▶ _WORK TO BE COMPLETED_: Reproduce only what lies between the first line of the material below and the line containing "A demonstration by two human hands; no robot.", with both of those lines included and every line kept exact.

***

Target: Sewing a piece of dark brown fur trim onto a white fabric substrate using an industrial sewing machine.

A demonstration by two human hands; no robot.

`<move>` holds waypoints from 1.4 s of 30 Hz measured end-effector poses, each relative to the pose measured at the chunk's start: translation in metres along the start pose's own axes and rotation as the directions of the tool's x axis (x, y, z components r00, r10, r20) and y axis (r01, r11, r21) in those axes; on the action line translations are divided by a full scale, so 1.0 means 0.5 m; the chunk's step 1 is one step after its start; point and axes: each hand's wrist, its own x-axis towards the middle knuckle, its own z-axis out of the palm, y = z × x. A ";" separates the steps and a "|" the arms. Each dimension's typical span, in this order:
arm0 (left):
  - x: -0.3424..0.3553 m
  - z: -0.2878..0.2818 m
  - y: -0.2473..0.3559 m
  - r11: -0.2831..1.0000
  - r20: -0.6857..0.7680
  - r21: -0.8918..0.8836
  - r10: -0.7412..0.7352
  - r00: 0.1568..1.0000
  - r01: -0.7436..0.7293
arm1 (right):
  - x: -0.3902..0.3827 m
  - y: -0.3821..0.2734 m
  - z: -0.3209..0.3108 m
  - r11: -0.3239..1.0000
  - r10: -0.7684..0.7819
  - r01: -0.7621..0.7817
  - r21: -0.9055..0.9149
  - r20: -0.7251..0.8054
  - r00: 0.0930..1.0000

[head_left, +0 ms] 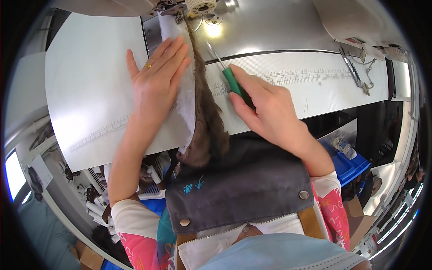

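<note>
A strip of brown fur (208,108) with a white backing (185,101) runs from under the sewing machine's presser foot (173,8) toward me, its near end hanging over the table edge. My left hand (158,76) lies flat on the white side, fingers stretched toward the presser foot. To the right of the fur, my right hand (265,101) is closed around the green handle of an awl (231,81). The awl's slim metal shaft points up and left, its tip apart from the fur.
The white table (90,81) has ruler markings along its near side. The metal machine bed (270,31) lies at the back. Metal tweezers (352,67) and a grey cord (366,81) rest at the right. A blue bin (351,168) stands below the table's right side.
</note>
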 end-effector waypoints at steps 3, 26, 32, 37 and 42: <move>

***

▶ _TASK ANSWER_:
Target: Sewing a piece of dark brown fur trim onto a white fabric substrate using an industrial sewing machine.

A demonstration by two human hands; no robot.

The answer has been fully stated.